In python pseudo-code:

def update_eps_policy(Q, pi, s, actions, eps):
    """Update an epsilon policy for a given state."""
    q_best = -float("inf")
    for a in actions:
        pi[(a, s)] = eps/len(actions)
        q_a = Q[(s, a)]
        if q_a  > q_best:
            q_best = q_a 
            a_best = a
    pi[(a_best, s)] = 1 - (eps - (eps/len(actions)))
    return pi

def q_to_eps_pi(Q, eps, actions, states):
    """Creates an epsilon policy from a action value function."""
    pi = defaultdict(lambda x: 0)
    for s in states:
        pi = update_eps_policy(Q, pi, s, actions, eps)
    return pi

def on_policy_mc(game, actions, states, n=..., eps=..., gamma=...):
    """On policy Monte Carlo GPI using first-visit update and epsilon greedy policy."""
    returns = defaultdict(list)
    Q = defaultdict(lambda x: 0)
    for _ in range(n):
        pi = q_to_eps_pi(Q, eps, actions, states)
        T, list_states, list_actions, list_rewards = game(pi)
        G = 0
        for t in range(T-1,-1,-1): # T-1, T-2, ... 0
            r_t, s_t, a_t = list_rewards[t], list_states[t], list_actions[t]
            G = gamma * G + r_t # current return
            if s_t not in list_states[:t]: # if first
                returns[(s_t, a_t)].append(G)
                Q[(s_t, a_t)] = mean(returns[(s_t, a_t)]) # mean over all episodes
    return V

Incremental Implementation

The MC methods can be implemented incrementally. Instead of getting estimates of $q_\pi$ by keeping in memory all $G_t^{(i)}$ to average over those, the average can be computed exactly at each step $n$. Let $m := \sum_i \mathcal{I}[F_i(s,a) \neq -1]$, then:

\[\begin{aligned} Q_{m+1}(s,a) &= \frac{1}{m} \sum_{i:G_{F_i(s,a)}^{(i)}(\pi)\neq -1}^m G_{F_i(s,a)}^{(i)}(\pi)\\ &= \frac{1}{m} \left(G_{F_m(s,a)}^{(m)}(\pi) + \sum_{i:G_{F_i(s,a)}^{(i)}(\pi)\neq -1}^{m-1} G_{F_i(s,a)}^{(i)}(\pi)\right)\\ &= \frac{1}{m} \left(G_{F_m(s,a)}^{(m)}(\pi) + (m-1)\frac{1}{m-1} \sum_{i:G_{F_i(s,a)}^{(i)}(\pi)\neq -1}^{m-1} G_{F_i(s,a)}^{(i)}(\pi)\right)\\ &= \frac{1}{m} \left(G_{F_m(s,a)}^{(m)}(\pi) + (m-1)Q_{m}(s,a) \right) \\ &= Q_{m}(s,a) + \frac{1}{m} \left(G_{F_m(s,a)}^{(m)}(\pi) - (m-1)Q_{m}(s,a) \right) \\ \end{aligned}\]

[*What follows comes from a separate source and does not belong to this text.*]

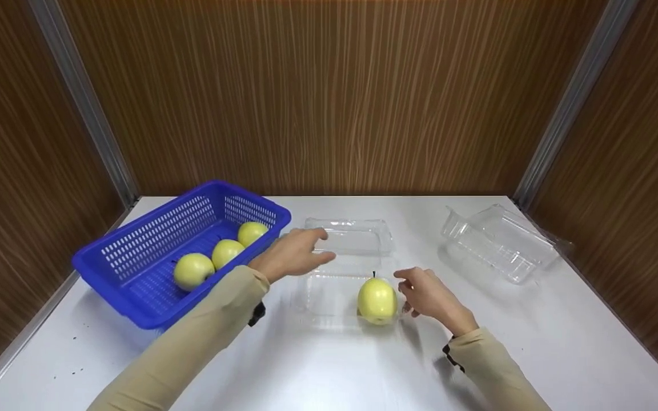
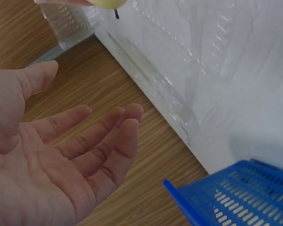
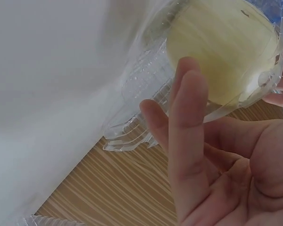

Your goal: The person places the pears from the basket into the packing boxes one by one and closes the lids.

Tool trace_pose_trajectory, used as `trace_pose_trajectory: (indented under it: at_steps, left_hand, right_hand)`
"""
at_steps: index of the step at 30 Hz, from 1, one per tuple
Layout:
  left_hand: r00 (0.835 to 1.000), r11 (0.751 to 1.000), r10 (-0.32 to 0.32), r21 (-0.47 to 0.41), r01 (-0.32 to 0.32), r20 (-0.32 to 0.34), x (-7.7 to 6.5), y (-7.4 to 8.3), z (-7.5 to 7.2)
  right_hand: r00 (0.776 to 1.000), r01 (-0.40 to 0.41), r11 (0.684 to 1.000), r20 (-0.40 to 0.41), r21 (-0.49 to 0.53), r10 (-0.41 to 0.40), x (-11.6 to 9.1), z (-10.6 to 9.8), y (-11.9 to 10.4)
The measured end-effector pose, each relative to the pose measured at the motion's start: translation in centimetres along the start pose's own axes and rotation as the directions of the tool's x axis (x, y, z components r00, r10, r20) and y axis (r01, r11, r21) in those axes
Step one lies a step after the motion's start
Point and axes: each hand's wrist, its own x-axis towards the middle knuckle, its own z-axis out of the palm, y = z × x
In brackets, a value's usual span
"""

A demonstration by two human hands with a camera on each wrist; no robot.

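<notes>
A yellow-green apple [image 1: 377, 301] sits, stem up, at the right end of a clear plastic clamshell box [image 1: 329, 294], whose lid [image 1: 357, 240] lies folded back behind it. Just right of that apple is my right hand [image 1: 432, 297], holding nothing, its fingers loosely bent. In the right wrist view its fingers [image 3: 188, 122] overlap the apple [image 3: 221, 42] and the box's clear wall. My left hand [image 1: 297, 251] hovers between the blue basket [image 1: 109, 290] and the box, thumb and fingers spread. The left wrist view shows an empty palm [image 2: 42, 174].
Three similar apples [image 1: 193, 272] lie along the near right side inside the basket, at the table's left. Another clear plastic box [image 1: 500, 242] stands open at the back right. Wood-grain panels [image 1: 329, 97] enclose the white table [image 1: 317, 371] at the back and sides.
</notes>
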Motion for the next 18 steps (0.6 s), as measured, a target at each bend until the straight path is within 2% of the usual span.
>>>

This is of the general form :

\[\textrm{new_estimate}=\textrm{old_estimate} + \alpha_n \cdot (\textrm{target}-\textrm{old_estimate})\]

Where the step-size $\alpha_n$ varies as it is $\frac{1}{n}$. In RL, problems are often non-stationary, in which case we would like to give more importance to recent samples. A popular way of achieving this, is by using a constant step-size $\alpha \in ]0,1]$. This gives rise to an exponentially decaying weighted average (also called exponential recency-weighted average in RL). Indeed:

\[\begin{aligned} Q_{m+1}(s,a) &= Q_{m}(s,a) + \alpha \left(G_{F_m(s,a)}^{(m)}(\pi)- Q_{m}(s,a) \right) \\ &= \alpha G_{F_m(s,a)}^{(m)}(\pi) + (1-\alpha)Q_{m}(s,a) \\ &= \alpha G_{F_m(s,a)}^{(m)}(\pi) + (1-\alpha) \left( \alpha G_{F_m(s,a)}^{(m)}(\pi) + (1-\alpha)Q_{m-1}(s,a) \right) \\ &= (1-\alpha)^mQ_1 + \sum_{i=1}^m \alpha (1-\alpha)^{m-i} G_{F_i(s,a)}^{(i)}(\pi) & \text{Recursive Application} \\ \end{aligned}\]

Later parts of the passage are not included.